Sachverhalt: Die Antragstellerin
war eine GmbH, die aufgrund eines Grundstückskaufs im Jahr 2019
Grunderwerbsteuer bis zum 5.9.2019 zahlen musste. Tatsächlich zahlte sie diese
erst am 19.11.2019, so dass Säumniszuschläge für den Zeitraum vom 5.9.2019 bis
5.12.2019 für drei Monate in Höhe von insgesamt 3 % verwirkt wurden. Die
Antragstellerin beantragte einen Abrechnungsbescheid über die Säumniszuschläge,
legte gegen diesen Einspruch ein und beantragte die Aussetzung der Vollziehung,
die das Finanzamt ablehnte.

Entscheidung: Das FG gab dem Antrag auf Aussetzung der Vollziehung
des Abrechnungsbescheids in voller Höhe statt:

  • Die Aussetzung der Vollziehung ist zu gewähren, da es
    verfassungsrechtliche Zweifel an der gesetzlich festgelegten Höhe der
    Säumniszuschläge von 1 % monatlich gibt.

  • Säumniszuschläge stellen zum einen ein Druckmittel dar und
    sollen den Steuerpflichtigen zur pünktlichen Zahlung anhalten. Zum anderen
    stellen sie auch eine Gegenleistung für das Hinausschieben der fälligen Steuern
    dar. Schließlich sollen sie den Verwaltungsaufwand des Finanzamts, der aufgrund
    einer verspäteten Zahlung entsteht, ausgleichen.

  • Soweit Säumniszuschläge eine Gegenleistung für das
    Hinausschieben der fälligen Steuern darstellen, haben sie eine zinsähnliche
    Funktion. Die Höhe des Zinssatzes von 6 % ist aber für Verzinsungszeiträume
    seit dem 1.1.2019 verfassungswidrig, wie das BVerfG festgestellt hat. Dies
    schlägt auch auf den Säumniszuschlag durch.

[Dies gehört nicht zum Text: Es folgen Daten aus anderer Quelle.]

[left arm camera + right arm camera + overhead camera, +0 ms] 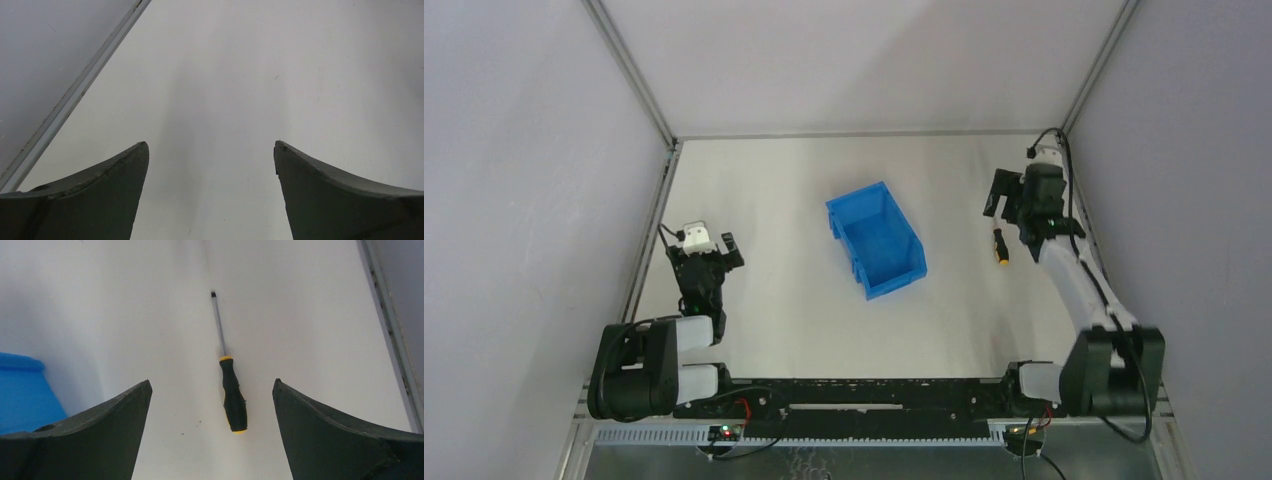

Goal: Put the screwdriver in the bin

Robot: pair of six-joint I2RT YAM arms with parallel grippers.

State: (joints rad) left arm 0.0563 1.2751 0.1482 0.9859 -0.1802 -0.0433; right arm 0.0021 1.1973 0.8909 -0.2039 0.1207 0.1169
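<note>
Right gripper (212,382) gapes wide above the screwdriver (226,371) lying flat near the right edge of the table (764,300), bin (879,245) mid-table, left gripper (211,145) also spread; an off-centre pinch could roll the slim handle away.

A: How is the light?
B: Bright, even and soft, no source in view. The table (764,200) has a dull sheen, no hard glare.
A: Shadows?
B: Faint: a grey blur just beside the bin (20,390), a thin one along the screwdriver (232,395) right of the bin.
A: Sharpness?
B: Screwdriver crisp; the fingers (90,440) of the right gripper (211,381), at the frame's bottom, look dark, slightly soft.
</note>
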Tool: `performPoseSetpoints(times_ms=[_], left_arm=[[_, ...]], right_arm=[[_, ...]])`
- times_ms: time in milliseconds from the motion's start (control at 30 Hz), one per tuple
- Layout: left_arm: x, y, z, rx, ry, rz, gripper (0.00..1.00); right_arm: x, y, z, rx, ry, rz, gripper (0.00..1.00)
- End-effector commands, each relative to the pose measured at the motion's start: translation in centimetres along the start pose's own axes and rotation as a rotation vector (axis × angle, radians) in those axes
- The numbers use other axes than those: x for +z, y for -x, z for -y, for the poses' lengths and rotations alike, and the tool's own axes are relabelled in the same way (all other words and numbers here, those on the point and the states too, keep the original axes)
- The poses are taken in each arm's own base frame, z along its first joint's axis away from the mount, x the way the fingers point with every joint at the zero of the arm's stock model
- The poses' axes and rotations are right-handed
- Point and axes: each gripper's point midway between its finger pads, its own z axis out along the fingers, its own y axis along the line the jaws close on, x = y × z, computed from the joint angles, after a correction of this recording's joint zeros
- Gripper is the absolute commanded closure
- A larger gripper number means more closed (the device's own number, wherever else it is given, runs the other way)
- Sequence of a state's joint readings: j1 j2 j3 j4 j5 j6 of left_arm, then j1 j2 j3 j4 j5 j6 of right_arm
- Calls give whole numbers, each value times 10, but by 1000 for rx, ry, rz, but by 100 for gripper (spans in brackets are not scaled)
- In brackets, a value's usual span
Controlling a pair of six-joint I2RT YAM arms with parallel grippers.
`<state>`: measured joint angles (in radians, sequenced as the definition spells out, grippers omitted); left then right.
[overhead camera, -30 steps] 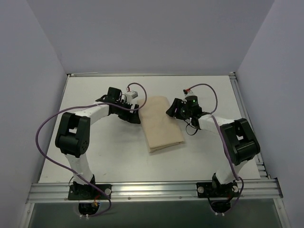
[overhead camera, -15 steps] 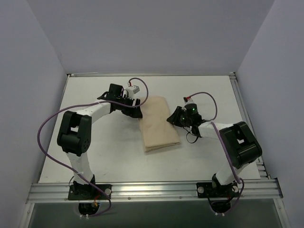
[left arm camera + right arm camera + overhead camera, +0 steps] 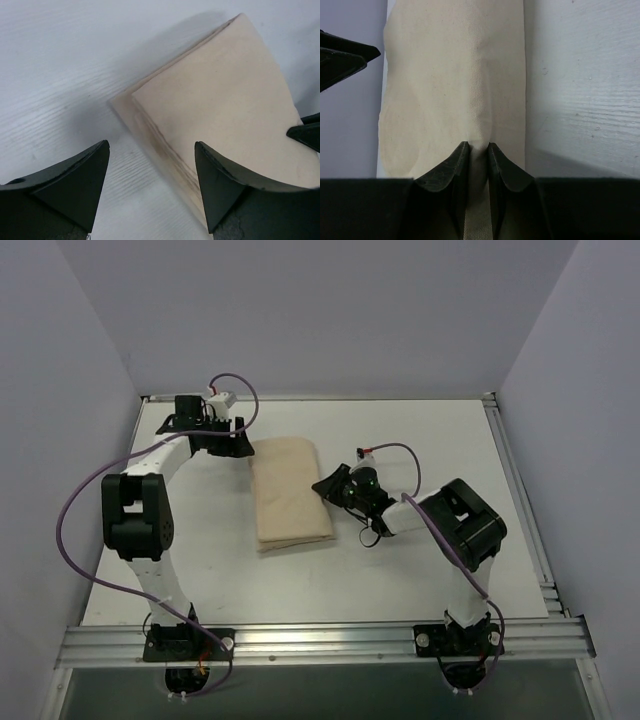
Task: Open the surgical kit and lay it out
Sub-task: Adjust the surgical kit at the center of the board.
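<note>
The surgical kit (image 3: 288, 492) lies folded as a beige cloth bundle on the white table, left of centre. Its contents are hidden inside the wrap. My right gripper (image 3: 326, 488) meets the bundle's right edge and is shut on a pinched ridge of the cloth (image 3: 479, 146). My left gripper (image 3: 240, 445) hovers open at the bundle's far left corner (image 3: 131, 97), with nothing between its fingers (image 3: 220, 175). In the right wrist view the wrap (image 3: 445, 75) stretches away from the jaws.
The white table (image 3: 450, 440) is bounded by a metal rail at the near edge (image 3: 320, 640) and grey walls on three sides. A purple cable (image 3: 75, 530) loops off the left arm.
The bundle has slid left across the table. My right gripper closed onto its right edge and followed it left. My left gripper moved left and further back, narrowing slightly.
</note>
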<state>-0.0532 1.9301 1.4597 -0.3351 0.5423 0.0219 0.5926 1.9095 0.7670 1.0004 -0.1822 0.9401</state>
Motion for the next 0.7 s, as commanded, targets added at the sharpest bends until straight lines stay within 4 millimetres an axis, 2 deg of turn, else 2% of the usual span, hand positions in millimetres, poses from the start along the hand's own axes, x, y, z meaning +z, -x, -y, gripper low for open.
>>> performPoseSetpoints(times_ms=[0,67,100,133,233,333,433,533,600,667], left_arm=[[-23,0,1,2,51,-23,21],[-27,-9,13,4,24,-37,18],[-24,-27,20,-5,8,-72,17],[-25,-31,25,0,3,-75,16],[-18,-57,32,-1,-14,-135,14],[-9,-72,34,6,-25,-194,15],[0,-84,32,0,-27,-236,27],[2,-83,29,-5,-16,-237,43],[2,-79,29,-1,-10,-220,49],[-1,-73,30,13,-7,-195,51]], right_arm=[[7,18,-29,16,53,87,86],[8,17,-32,8,42,98,85],[7,12,-37,0,46,91,83],[7,10,-36,-1,41,87,82],[3,8,-34,3,34,84,79],[-1,8,-34,-3,34,81,78],[-3,6,-32,-6,30,77,78],[-3,6,-33,-9,34,76,78],[-3,6,-35,-11,37,71,78],[-3,5,-35,-13,39,65,78]])
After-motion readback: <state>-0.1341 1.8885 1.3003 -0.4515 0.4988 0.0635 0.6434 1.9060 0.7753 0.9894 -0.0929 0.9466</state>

  • Die gesetzlich festgelegte Höhe des Säumniszuschlags kann nur
    insgesamt verfassungswidrig oder verfassungskonform sein, nicht aber teilweise
    verfassungswidrig. Daher ist eine Aussetzung der Vollziehung in voller Höhe
    geboten.

Hinweise: Im Allgemeinen geht
man davon aus, dass in etwa die Hälfte des Säumniszuschlags, also 0,5 %
monatlich, eine Gegenleistung darstellt. Sollte der Gesetzgeber nun den
Zinssatz rückwirkend ab 1.1.2019 auf z.B. 3 % festlegen, müsste dies auch eine
Minderung der Säumniszuschläge nach sich ziehen, so dass dieser nur noch 0,75 %
monatlich betragen dürfte. Ob der Gesetzgeber die Höhe der Säumniszuschläge
mindern wird, ist derzeit nicht absehbar.

Säumniszuschläge werden nicht durch Bescheid festgesetzt, sondern
kraft Gesetzes verwirkt. Hält man die Säumniszuschläge für falsch, kann man
einen sog. Abrechnungsbescheid beantragen und gegen diesen dann mittels
Einspruchs und Klage vorgehen. Ebenso kann – wie im Streitfall – ein Antrag auf
Aussetzung der Vollziehung gestellt werden, so dass im Erfolgsfall die
Säumniszuschläge vorerst nicht gezahlt zu werden brauchen, bis über den
Einspruch oder die Klage entschieden ist.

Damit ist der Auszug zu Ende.